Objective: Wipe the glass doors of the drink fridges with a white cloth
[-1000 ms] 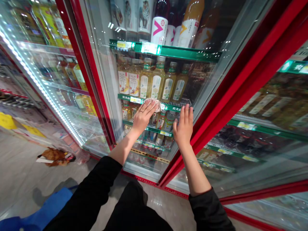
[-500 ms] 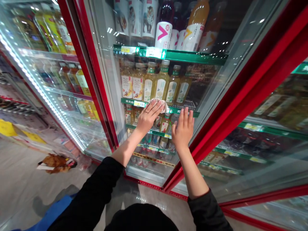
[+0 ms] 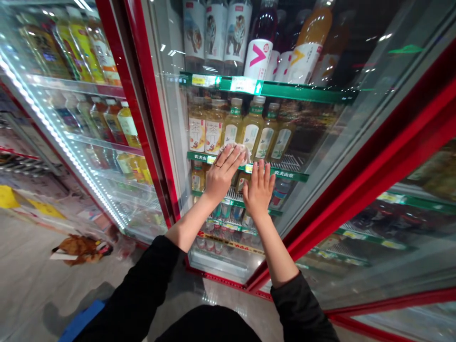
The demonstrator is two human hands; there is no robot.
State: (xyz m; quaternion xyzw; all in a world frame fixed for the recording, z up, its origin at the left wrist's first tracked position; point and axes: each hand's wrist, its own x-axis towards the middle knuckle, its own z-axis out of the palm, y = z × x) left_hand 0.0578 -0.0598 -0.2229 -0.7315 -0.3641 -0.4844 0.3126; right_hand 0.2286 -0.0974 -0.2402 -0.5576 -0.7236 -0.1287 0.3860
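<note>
My left hand [image 3: 221, 175] lies with its fingers stretched over a crumpled white cloth [image 3: 233, 148], pressing it against the glass door [image 3: 320, 123] of a drinks fridge. A ring shows on one of its fingers. Close by on the right, my right hand [image 3: 260, 187] is open and flat at the glass with nothing in it. Behind the pane, bottles of yellowish tea [image 3: 251, 130] stand on a shelf with a green edge strip [image 3: 290, 175]. The palm side of both hands is hidden.
Red door frames [image 3: 142, 95] border the glass on both sides. To the left stands another lit fridge with bottles [image 3: 112, 121]. A brown furry-looking thing [image 3: 76, 249] lies on the grey floor [image 3: 24, 275], and a blue object [image 3: 81, 323] shows at the lower left.
My right hand has moved left across the glass, nearer to my left hand. The left hand and cloth have shifted slightly left and up against the bottles behind. The view has turned a little.
</note>
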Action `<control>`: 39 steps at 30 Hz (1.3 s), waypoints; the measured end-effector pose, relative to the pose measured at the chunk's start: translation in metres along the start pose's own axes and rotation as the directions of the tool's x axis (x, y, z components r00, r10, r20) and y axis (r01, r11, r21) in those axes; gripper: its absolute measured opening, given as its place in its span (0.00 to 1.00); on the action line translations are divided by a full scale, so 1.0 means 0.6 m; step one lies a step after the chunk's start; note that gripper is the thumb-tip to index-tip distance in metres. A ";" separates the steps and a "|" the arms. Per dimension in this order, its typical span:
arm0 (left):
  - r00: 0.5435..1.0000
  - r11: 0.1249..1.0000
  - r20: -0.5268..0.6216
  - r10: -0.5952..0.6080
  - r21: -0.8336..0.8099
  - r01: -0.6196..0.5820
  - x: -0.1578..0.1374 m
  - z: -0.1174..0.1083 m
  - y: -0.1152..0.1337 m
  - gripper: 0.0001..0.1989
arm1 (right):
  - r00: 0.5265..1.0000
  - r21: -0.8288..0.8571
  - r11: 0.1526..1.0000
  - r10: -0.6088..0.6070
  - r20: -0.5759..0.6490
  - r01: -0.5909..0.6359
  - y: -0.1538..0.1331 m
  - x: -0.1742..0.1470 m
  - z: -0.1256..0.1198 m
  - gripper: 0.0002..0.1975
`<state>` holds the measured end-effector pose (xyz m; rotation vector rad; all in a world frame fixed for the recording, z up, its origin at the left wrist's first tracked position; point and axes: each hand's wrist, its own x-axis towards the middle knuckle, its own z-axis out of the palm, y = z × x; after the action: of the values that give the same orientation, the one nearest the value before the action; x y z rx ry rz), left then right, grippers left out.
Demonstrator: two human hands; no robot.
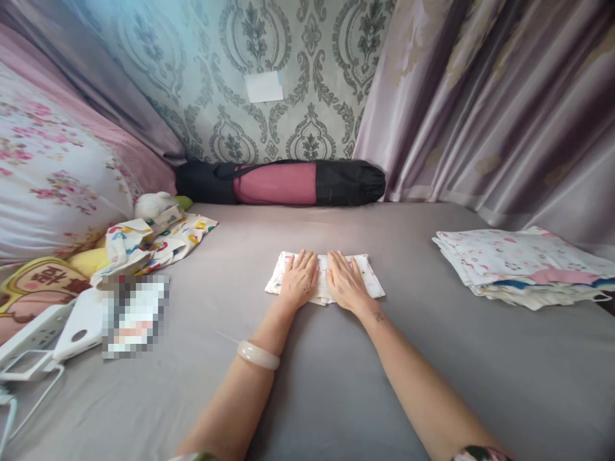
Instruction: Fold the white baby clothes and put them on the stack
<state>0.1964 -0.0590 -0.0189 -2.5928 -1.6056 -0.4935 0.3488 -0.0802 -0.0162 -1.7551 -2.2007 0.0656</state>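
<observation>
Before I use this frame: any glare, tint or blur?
Head view: bluish cast on the upper left of the wallpaper, pale sheen on the right curtain. Also head view: a mosaic patch hides something at left; the cloth looks fairly sharp.

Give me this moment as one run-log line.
left hand: flat on folded white cloth | right hand: flat on same cloth | far right: cloth stack

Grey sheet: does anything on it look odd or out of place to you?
Yes: at the left, a blocky pixelated patch hides whatever lies there, while its surroundings are clear. Near it, the patterned cloth lies rumpled, unlike the folded stack at the right.
</observation>
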 end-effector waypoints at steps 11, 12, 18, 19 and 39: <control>0.997 0.997 0.035 0.069 0.029 -0.070 -0.003 0.013 -0.001 0.24 | 0.999 -0.011 1.000 -0.021 0.033 0.021 -0.005 -0.006 0.003 0.26; 0.998 0.997 0.019 0.066 0.030 -0.067 -0.004 0.010 0.000 0.23 | 1.000 -0.010 1.000 -0.020 0.022 0.020 -0.008 -0.006 0.001 0.26; 1.000 0.999 0.021 0.013 0.038 -0.013 -0.011 0.004 0.010 0.23 | 0.998 -0.010 0.998 -0.059 0.006 0.059 -0.024 -0.012 -0.004 0.27; 0.999 0.999 0.047 0.016 0.040 -0.018 -0.013 0.005 0.011 0.23 | 0.998 -0.006 0.998 -0.059 0.017 0.059 -0.025 -0.013 -0.003 0.27; 0.990 0.986 0.043 -0.137 0.105 0.132 -0.012 -0.004 -0.008 0.26 | 0.999 -0.065 0.997 0.031 0.023 -0.029 0.008 -0.009 0.000 0.27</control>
<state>0.1885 -0.0632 -0.0191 -2.4540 -1.7807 -0.3460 0.3545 -0.0844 -0.0184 -1.8310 -2.2172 0.0231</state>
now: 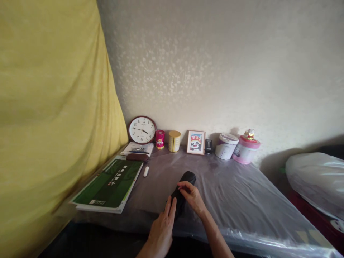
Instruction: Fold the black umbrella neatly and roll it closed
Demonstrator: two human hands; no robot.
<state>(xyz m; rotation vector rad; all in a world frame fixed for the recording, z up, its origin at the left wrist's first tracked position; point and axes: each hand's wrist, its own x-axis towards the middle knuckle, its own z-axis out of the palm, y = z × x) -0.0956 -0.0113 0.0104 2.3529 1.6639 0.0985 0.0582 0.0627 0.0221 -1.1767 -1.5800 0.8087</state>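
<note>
A black folded umbrella (189, 177) lies slantwise on the plastic-covered table near its front edge. My left hand (163, 225) holds its near left side, the fingers long and pressed against the cloth; the thumb is hidden. Over the umbrella's middle, my right hand (191, 197) is closed in a pinch, thumb and forefinger together at the dark fabric. Whether a strap or a fold is between those fingertips is too small to tell. The umbrella's near end is partly covered by my hands.
Left of my hands lie a green book (110, 182), a brown case (137, 157) and a small white object (146, 171). Along the wall stand a clock (142, 129), a pink can (160, 139), a yellow-lidded can (174, 141), a panda picture frame (196, 142) and two tubs (226, 146). A yellow curtain (53, 107) hangs left.
</note>
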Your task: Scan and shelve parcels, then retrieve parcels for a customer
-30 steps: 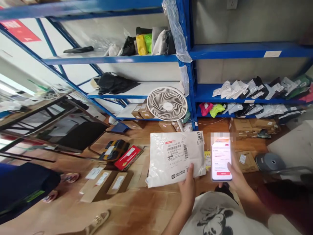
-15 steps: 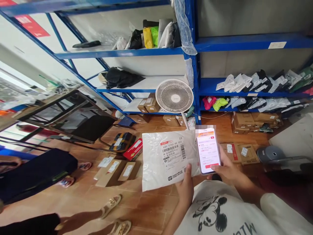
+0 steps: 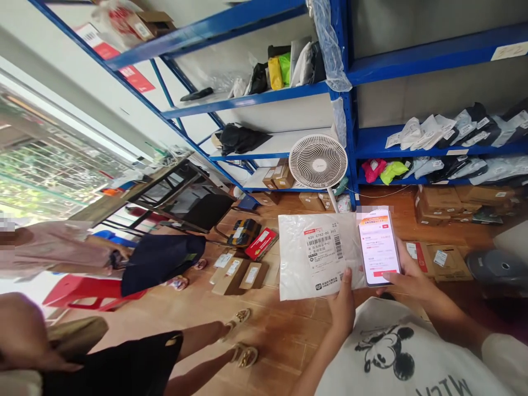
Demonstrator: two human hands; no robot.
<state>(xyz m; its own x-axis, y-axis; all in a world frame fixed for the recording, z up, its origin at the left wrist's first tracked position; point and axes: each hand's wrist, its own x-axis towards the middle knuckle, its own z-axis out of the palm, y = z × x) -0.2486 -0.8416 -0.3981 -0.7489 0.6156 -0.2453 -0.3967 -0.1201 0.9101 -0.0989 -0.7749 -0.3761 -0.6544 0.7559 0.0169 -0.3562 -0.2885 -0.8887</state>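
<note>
Parcel (image 3: 317,256), white poly mailer with barcode label, sits centre frame, pinched at its 5 o'clock corner by left hand (image 3: 342,308), thumb on top. Right hand (image 3: 406,275) wraps phone (image 3: 378,246), thumb pressed on screen, phone just beside the mailer's 3 o'clock edge. Mailer looks light, soft, floppy, slick plastic; probably best gripped at a corner or edge, wide pinch. Cardboard boxes (image 3: 239,272) on floor at 9 o'clock, fan (image 3: 318,162) at 12.
</note>
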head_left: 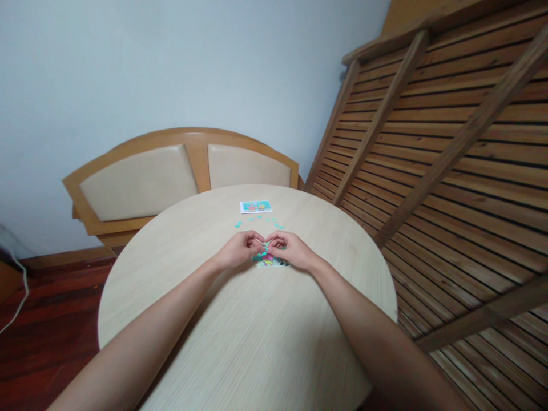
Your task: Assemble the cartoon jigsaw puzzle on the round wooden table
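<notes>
My left hand and my right hand meet at the middle of the round table, fingertips nearly touching. Between them, both hands pinch a small pale-edged jigsaw piece; the fingers hide much of it. Just beneath lies a partly joined jigsaw puzzle, turquoise with pink and yellow in its picture. My hands cover its upper part and sides. Beyond the fingers, loose turquoise jigsaw pieces are scattered in a rough arc. A picture card in matching colours lies flat behind them.
The round pale wood table spreads under both forearms. A headboard with cream panels stands behind it against the wall. Wooden slats lean along the right side, close to the table's edge. A white cable hangs at far left.
</notes>
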`<state>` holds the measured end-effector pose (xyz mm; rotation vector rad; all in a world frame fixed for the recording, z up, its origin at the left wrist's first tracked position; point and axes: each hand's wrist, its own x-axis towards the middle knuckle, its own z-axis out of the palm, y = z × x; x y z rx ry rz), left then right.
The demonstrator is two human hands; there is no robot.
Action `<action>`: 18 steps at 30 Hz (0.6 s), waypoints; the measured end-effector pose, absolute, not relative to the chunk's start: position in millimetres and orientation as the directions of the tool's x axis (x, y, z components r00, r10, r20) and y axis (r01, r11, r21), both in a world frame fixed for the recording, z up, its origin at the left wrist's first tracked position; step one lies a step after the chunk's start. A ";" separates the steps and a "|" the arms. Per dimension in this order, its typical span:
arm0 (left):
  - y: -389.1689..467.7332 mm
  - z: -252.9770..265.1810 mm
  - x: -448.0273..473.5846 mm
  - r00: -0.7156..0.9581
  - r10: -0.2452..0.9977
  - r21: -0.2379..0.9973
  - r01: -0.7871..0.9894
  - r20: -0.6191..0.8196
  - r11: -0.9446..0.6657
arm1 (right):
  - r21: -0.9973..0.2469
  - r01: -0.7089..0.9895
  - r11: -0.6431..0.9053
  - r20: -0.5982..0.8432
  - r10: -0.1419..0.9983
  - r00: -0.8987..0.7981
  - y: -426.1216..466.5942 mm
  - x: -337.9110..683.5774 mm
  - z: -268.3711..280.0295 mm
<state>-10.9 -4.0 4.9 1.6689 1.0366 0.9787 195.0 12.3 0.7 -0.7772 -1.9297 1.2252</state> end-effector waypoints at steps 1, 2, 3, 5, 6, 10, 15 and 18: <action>-4.7 6.3 -10.0 0.327 0.931 0.951 0.200 0.162 -0.236 | -0.922 0.113 0.370 0.243 0.781 -0.575 12.2 195.1 0.3; -5.3 7.5 -9.0 0.324 0.931 0.951 0.192 0.170 -0.241 | -0.922 0.115 0.371 0.239 0.775 -0.585 12.2 195.1 -0.2; -5.9 8.2 -8.0 0.320 0.931 0.953 0.183 0.176 -0.243 | -0.921 0.117 0.373 0.236 0.768 -0.595 12.2 195.0 -0.7; -6.7 8.6 -6.1 0.309 0.934 0.957 0.164 0.180 -0.239 | -0.918 0.119 0.379 0.232 0.755 -0.613 12.0 194.7 -1.4; -7.0 8.3 -5.3 0.303 0.936 0.960 0.156 0.179 -0.234 | -0.915 0.119 0.385 0.236 0.750 -0.617 12.0 194.4 -1.4; -8.3 7.8 -3.4 0.288 0.942 0.966 0.139 0.171 -0.218 | -0.900 0.112 0.421 0.280 0.756 -0.591 12.5 194.3 0.6; -8.5 12.5 -5.3 0.273 0.942 0.957 0.160 0.194 -0.244 | -0.917 0.098 0.386 0.283 0.805 -0.522 13.8 195.2 2.3; -7.4 13.8 -7.3 0.256 0.943 0.944 0.193 0.214 -0.267 | -0.935 0.090 0.343 0.247 0.812 -0.529 13.0 195.4 2.1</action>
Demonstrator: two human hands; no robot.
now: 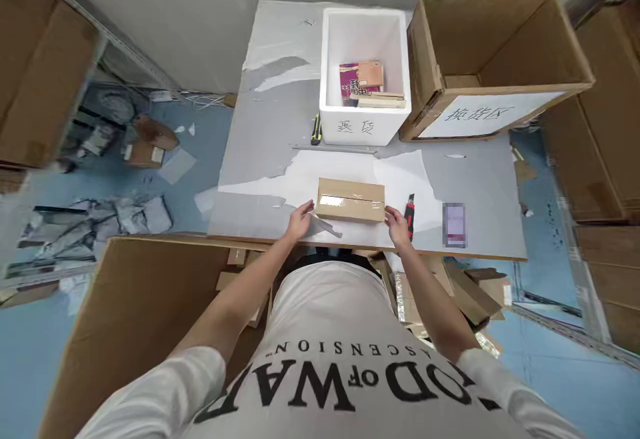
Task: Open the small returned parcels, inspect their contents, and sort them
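Note:
A small taped cardboard box (351,200) lies on white paper near the front edge of the table, with clear tape shining along its top. At its left end is my left hand (299,219), fingers stretched toward the side and apparently just short of touching it. My right hand (398,227) has its fingertips on the box's right front corner. Just beyond that hand rests a red and black utility knife (410,215). What is inside the box is hidden.
A white foam bin (365,125) holding several books stands at the back, with a yellow and black cutter (317,130) beside it. To its right is a big open carton (425,109) with a paper label. A blurred phone-like item (455,225) lies front right. A large carton (150,305) stands below left.

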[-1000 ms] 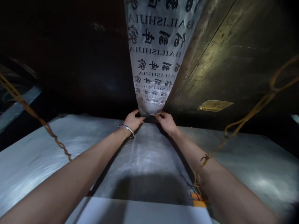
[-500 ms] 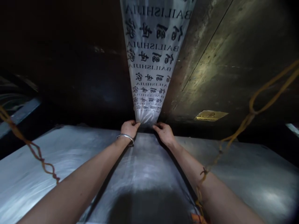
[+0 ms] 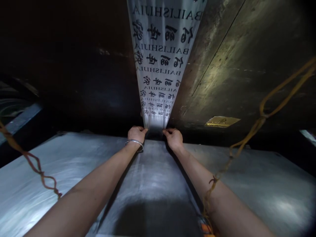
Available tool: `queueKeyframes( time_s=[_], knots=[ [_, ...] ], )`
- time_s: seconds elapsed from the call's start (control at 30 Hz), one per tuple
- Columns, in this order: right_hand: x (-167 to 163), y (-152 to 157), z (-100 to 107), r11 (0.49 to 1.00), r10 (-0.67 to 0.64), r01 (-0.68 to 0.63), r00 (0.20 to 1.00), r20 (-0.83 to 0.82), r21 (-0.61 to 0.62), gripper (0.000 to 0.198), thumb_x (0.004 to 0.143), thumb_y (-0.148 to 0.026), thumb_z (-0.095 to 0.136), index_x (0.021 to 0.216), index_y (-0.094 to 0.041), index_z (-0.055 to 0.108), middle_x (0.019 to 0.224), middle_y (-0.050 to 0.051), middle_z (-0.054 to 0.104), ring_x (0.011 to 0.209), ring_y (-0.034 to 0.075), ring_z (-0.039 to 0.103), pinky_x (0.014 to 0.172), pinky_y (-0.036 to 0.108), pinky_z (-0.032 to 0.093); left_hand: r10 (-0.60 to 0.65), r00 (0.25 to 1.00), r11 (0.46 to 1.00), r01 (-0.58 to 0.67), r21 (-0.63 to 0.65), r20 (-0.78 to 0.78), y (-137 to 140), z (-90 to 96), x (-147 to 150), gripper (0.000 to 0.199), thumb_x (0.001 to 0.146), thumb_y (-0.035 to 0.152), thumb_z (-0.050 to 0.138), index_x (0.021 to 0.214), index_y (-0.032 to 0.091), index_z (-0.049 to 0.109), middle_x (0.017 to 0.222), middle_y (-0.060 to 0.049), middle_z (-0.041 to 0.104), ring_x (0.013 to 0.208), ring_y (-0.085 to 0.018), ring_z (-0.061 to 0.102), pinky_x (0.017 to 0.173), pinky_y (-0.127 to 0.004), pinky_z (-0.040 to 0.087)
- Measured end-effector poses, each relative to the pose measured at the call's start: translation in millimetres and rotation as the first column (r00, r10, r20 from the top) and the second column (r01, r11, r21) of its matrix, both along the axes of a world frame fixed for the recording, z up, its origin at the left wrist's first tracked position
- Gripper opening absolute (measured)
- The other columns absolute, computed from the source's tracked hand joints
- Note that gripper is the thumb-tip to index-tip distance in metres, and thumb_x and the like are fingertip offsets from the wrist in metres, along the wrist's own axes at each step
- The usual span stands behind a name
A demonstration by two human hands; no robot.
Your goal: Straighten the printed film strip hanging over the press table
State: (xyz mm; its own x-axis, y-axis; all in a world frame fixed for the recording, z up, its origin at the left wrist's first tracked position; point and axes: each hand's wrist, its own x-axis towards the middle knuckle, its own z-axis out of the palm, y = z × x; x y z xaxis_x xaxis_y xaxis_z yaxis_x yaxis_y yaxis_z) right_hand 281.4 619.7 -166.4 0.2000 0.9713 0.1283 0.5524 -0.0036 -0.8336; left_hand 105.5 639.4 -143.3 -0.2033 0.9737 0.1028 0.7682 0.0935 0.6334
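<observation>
- Left hand (image 3: pixel 136 134) – fingers pinched on the printed sheet (image 3: pixel 161 62), centre frame.
- Right hand (image 3: pixel 174 138) – fingers pinched on its other corner.
- Sheet hangs above the grey worktop (image 3: pixel 61 158).

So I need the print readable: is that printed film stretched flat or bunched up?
Flat. The printed film runs smooth, lettering unwrinkled, with the left hand and right hand pinching its near corners.

Top of the printed film (image 3: pixel 160 62) runs off the frame's upper edge; its lower edge vanishes in shadow between both hands, and the fingertips can't be made out.
</observation>
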Motion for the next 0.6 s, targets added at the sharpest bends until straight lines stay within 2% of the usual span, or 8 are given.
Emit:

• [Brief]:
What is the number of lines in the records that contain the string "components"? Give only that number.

• [Task response]:
2